Of the lines below, report only those that contain "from".

▶ **INPUT DATA**:
◇ ◇ ◇ ◇ ◇ ◇ ◇

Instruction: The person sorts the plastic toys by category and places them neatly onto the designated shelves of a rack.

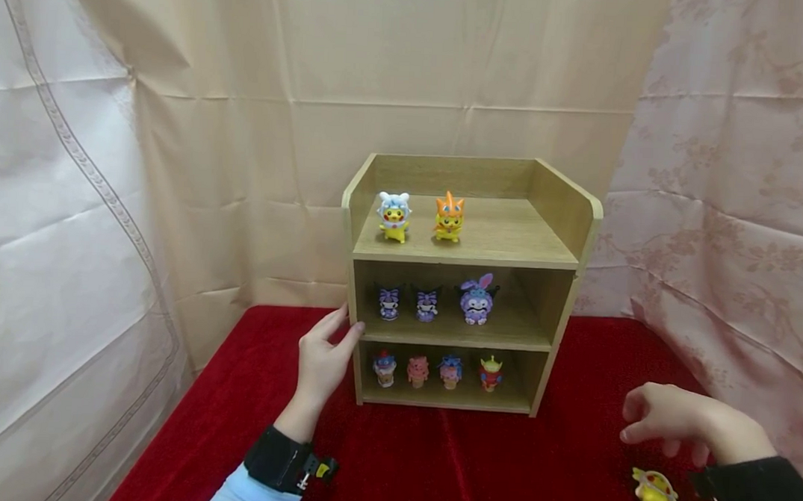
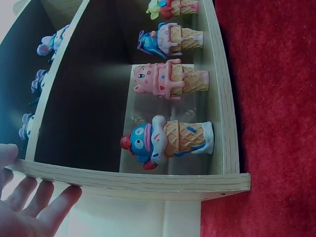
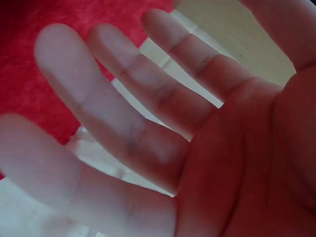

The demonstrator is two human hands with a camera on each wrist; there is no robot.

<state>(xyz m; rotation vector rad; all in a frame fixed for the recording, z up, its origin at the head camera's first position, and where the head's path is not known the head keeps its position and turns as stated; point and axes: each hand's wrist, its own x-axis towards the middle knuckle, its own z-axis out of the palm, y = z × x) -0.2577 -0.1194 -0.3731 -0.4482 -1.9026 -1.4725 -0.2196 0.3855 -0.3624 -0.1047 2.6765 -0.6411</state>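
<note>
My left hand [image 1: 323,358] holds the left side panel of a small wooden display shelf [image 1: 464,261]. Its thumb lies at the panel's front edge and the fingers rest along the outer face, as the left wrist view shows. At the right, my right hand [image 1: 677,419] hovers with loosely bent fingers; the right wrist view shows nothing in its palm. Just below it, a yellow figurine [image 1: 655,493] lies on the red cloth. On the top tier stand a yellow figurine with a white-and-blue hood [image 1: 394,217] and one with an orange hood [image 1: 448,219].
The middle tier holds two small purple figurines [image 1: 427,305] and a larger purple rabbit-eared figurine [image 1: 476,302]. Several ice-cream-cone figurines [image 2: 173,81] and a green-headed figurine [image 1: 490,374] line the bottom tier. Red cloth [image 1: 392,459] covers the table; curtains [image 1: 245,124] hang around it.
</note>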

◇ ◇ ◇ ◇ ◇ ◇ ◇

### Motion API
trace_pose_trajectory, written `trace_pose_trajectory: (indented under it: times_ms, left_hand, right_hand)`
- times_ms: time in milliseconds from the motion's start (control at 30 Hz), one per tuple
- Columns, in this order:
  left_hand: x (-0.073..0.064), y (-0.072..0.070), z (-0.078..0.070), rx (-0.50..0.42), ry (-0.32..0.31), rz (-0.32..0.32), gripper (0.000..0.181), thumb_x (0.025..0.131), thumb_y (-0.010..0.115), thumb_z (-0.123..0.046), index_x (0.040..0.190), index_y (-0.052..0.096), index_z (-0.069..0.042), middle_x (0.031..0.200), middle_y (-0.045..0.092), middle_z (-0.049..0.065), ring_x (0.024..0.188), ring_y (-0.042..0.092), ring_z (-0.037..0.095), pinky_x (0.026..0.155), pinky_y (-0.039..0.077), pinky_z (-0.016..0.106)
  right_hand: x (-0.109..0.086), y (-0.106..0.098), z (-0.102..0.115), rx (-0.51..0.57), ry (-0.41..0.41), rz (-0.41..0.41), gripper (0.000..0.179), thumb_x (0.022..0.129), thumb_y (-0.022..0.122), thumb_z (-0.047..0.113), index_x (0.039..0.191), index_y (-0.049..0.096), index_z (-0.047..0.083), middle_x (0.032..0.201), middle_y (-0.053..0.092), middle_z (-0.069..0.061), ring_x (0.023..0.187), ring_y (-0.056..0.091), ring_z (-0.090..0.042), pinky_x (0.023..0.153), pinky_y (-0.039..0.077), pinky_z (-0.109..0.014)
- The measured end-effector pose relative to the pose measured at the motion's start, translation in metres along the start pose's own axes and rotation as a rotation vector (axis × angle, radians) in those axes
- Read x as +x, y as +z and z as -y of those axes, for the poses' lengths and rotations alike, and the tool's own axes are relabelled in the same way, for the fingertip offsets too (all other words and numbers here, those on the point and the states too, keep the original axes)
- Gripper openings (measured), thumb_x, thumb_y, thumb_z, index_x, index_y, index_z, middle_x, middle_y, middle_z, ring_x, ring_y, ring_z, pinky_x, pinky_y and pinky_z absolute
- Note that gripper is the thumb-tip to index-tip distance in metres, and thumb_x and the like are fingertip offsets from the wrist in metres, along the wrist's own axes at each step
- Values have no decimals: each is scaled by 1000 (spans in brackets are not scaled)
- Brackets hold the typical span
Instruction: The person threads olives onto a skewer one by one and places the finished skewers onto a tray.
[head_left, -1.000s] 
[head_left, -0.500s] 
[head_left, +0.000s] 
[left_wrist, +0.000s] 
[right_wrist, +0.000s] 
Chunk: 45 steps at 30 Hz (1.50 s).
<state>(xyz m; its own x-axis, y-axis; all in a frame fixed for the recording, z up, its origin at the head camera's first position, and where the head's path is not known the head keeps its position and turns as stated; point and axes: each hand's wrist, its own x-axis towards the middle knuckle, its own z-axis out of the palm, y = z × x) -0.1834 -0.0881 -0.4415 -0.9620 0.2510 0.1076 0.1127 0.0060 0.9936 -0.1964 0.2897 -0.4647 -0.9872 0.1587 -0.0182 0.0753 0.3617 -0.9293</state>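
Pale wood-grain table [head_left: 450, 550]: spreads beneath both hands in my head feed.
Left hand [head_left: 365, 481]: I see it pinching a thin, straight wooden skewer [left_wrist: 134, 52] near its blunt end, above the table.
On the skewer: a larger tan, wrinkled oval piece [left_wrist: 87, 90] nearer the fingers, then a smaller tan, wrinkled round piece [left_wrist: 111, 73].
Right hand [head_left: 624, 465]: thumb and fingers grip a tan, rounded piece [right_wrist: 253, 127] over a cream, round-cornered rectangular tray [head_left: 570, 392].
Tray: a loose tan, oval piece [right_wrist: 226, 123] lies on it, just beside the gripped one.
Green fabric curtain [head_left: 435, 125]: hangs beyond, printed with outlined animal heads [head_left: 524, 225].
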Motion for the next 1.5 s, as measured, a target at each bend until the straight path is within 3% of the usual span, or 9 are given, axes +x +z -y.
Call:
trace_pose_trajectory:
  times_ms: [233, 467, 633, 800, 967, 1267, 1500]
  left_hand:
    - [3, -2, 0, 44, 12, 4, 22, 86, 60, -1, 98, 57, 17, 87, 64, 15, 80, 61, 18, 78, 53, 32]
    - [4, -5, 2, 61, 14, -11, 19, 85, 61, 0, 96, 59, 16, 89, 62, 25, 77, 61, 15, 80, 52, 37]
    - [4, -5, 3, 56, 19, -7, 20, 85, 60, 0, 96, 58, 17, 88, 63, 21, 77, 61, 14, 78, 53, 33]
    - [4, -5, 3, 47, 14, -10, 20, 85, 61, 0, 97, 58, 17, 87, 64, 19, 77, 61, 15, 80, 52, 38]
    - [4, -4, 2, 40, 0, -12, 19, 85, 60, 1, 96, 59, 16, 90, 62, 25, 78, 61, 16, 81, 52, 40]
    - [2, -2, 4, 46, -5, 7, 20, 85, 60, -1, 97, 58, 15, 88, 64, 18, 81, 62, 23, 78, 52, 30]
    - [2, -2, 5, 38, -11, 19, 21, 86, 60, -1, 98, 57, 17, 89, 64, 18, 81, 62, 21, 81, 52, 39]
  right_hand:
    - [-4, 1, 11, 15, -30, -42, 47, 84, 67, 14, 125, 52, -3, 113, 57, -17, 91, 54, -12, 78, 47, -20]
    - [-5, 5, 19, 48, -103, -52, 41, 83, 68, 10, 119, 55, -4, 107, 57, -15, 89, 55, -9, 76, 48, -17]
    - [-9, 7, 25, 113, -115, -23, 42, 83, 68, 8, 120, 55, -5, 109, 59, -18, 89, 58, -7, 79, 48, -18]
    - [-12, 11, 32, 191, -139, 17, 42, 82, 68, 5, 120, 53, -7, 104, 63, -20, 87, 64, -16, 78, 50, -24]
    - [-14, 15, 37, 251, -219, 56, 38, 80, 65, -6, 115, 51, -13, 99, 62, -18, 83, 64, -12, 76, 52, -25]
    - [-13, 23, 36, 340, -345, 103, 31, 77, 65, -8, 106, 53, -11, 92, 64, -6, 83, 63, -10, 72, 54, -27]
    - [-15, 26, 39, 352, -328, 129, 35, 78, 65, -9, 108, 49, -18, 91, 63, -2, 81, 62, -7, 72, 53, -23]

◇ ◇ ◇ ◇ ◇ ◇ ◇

▶ **YOUR RESPONSE**:
- times_ms: time in milliseconds from the motion's start (control at 30 Hz), one per tuple
- Note that gripper is the thumb-tip to index-tip distance in metres, and thumb_x and the like are fingertip offsets from the wrist in metres, along the wrist's own axes at each step

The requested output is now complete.